--- Assignment ---
Your task is to output the data exactly as it stands.

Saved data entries

* * * * *

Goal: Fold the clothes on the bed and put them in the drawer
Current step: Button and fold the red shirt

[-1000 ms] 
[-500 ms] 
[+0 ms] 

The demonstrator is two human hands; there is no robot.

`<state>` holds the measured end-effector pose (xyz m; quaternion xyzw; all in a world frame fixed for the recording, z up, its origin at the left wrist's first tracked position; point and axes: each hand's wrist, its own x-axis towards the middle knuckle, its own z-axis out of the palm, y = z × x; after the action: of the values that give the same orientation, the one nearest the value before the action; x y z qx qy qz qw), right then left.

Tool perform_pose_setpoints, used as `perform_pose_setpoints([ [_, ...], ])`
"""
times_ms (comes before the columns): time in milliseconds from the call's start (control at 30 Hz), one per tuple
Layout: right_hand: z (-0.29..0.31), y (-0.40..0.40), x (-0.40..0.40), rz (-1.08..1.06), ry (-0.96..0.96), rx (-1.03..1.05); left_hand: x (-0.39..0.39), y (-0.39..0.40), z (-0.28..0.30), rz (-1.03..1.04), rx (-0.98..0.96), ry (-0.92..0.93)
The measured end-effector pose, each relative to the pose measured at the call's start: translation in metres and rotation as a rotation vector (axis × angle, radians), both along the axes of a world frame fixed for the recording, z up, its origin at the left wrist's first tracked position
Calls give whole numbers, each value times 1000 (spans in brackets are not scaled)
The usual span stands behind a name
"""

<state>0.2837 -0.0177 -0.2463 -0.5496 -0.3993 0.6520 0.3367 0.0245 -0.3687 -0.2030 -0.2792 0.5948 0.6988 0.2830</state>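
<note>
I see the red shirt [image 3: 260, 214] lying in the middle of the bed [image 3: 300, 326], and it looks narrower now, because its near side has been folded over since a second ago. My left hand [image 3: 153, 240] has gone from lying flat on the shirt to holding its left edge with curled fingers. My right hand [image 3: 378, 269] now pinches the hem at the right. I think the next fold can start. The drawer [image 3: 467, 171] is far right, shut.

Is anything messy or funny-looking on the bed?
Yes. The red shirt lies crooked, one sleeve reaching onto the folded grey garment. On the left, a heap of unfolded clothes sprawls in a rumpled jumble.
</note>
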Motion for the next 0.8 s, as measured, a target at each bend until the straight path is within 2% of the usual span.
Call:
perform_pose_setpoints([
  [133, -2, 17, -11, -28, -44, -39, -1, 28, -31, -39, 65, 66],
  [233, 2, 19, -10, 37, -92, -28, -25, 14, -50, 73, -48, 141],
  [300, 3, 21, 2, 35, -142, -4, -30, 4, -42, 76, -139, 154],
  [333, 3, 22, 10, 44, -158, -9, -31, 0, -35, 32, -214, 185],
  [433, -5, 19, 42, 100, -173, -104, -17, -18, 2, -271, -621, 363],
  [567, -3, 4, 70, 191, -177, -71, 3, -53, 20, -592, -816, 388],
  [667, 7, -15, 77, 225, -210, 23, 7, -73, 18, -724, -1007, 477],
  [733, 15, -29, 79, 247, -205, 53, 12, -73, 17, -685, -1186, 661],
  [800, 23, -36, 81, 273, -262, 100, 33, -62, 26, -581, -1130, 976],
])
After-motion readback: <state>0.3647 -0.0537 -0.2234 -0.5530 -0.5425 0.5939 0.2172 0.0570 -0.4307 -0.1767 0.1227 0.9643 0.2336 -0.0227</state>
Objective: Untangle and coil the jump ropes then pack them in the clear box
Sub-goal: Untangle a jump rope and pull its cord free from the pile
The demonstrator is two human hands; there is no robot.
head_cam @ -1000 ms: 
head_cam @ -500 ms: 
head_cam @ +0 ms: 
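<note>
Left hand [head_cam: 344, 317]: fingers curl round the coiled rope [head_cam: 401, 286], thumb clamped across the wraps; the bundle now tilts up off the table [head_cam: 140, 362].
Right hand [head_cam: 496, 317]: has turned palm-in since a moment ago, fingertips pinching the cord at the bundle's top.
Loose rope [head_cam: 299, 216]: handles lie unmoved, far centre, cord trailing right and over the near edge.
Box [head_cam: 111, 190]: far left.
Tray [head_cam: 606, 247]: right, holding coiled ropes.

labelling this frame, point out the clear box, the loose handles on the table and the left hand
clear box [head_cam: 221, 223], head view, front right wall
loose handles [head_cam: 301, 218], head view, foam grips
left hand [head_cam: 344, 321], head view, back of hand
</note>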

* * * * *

--- Answer section ---
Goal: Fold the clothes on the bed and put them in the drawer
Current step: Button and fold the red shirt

[-1000 ms] 
[-500 ms] 
[+0 ms] 

The demonstrator is two human hands; there is no robot.

`<state>` holds the measured end-effector pose (xyz m; quaternion xyzw; all in a world frame fixed for the recording, z up, its origin at the left wrist's first tracked position; point and axes: each hand's wrist, its own x-axis towards the middle knuckle, its own z-axis out of the palm, y = z × x; after the action: of the values that give the same orientation, the one nearest the value before the action; x y z qx qy qz qw), right then left.

Tool perform_pose_setpoints, used as `perform_pose_setpoints([ [_, ...], ])`
"""
times_ms (comes before the columns): time in milliseconds from the call's start (control at 30 Hz), one per tuple
Layout: right_hand: z (-0.29..0.31), y (-0.40..0.40), x (-0.40..0.40), rz (-1.08..1.06), ry (-0.96..0.96), rx (-1.03..1.05); left_hand: x (-0.39..0.39), y (-0.39..0.40), z (-0.28..0.30), rz (-1.03..1.04), rx (-0.98..0.96), ry (-0.92..0.93)
The measured end-effector pose, each relative to the pose measured at the call's start: translation in metres and rotation as a rotation vector (axis × angle, radians), both along the axes of a world frame fixed for the recording, z up, its origin at the left wrist's first tracked position
Calls give whole numbers, each value times 1000 (spans in brackets are not scaled)
The usual span stands behind a name
"""

<state>0.2837 -0.0177 -0.2463 -0.5496 -0.3993 0.6520 0.3367 0.0245 -0.3687 -0.2030 -0.2792 0.5948 0.6988 0.2830</state>
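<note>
I see the red shirt [image 3: 260, 214] lying in the middle of the bed [image 3: 300, 326], and it looks narrower now, because its near side has been folded over since a second ago. My left hand [image 3: 153, 240] has gone from lying flat on the shirt to holding its left edge with curled fingers. My right hand [image 3: 378, 269] now pinches the hem at the right. I think the next fold can start. The drawer [image 3: 467, 171] is far right, shut.

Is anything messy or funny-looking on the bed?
Yes. The red shirt lies crooked, one sleeve reaching onto the folded grey garment. On the left, a heap of unfolded clothes sprawls in a rumpled jumble.
</note>
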Motion for the next 0.8 s, as measured, a target at each bend until the straight path is within 2% of the usual span.
Call:
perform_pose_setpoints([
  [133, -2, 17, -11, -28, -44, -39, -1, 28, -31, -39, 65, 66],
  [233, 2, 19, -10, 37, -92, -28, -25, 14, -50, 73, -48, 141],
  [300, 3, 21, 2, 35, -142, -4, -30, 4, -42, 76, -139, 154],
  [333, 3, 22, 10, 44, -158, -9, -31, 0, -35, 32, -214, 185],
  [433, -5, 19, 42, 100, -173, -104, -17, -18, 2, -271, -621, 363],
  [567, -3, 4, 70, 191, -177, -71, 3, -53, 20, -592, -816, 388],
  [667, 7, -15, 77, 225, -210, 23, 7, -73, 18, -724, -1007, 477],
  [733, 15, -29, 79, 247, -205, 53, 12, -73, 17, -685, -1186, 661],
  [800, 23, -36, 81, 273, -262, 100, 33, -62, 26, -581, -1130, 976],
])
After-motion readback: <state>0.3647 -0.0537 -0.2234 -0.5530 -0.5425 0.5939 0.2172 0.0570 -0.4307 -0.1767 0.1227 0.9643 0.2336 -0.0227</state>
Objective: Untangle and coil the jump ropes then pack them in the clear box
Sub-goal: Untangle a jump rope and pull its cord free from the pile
The demonstrator is two human hands; there is no robot.
head_cam @ -1000 ms: 
head_cam @ -500 ms: 
head_cam @ +0 ms: 
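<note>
Left hand [head_cam: 344, 317]: fingers curl round the coiled rope [head_cam: 401, 286], thumb clamped across the wraps; the bundle now tilts up off the table [head_cam: 140, 362].
Right hand [head_cam: 496, 317]: has turned palm-in since a moment ago, fingertips pinching the cord at the bundle's top.
Loose rope [head_cam: 299, 216]: handles lie unmoved, far centre, cord trailing right and over the near edge.
Box [head_cam: 111, 190]: far left.
Tray [head_cam: 606, 247]: right, holding coiled ropes.

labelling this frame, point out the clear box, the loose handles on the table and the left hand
clear box [head_cam: 221, 223], head view, front right wall
loose handles [head_cam: 301, 218], head view, foam grips
left hand [head_cam: 344, 321], head view, back of hand
</note>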

The complete answer has been presented.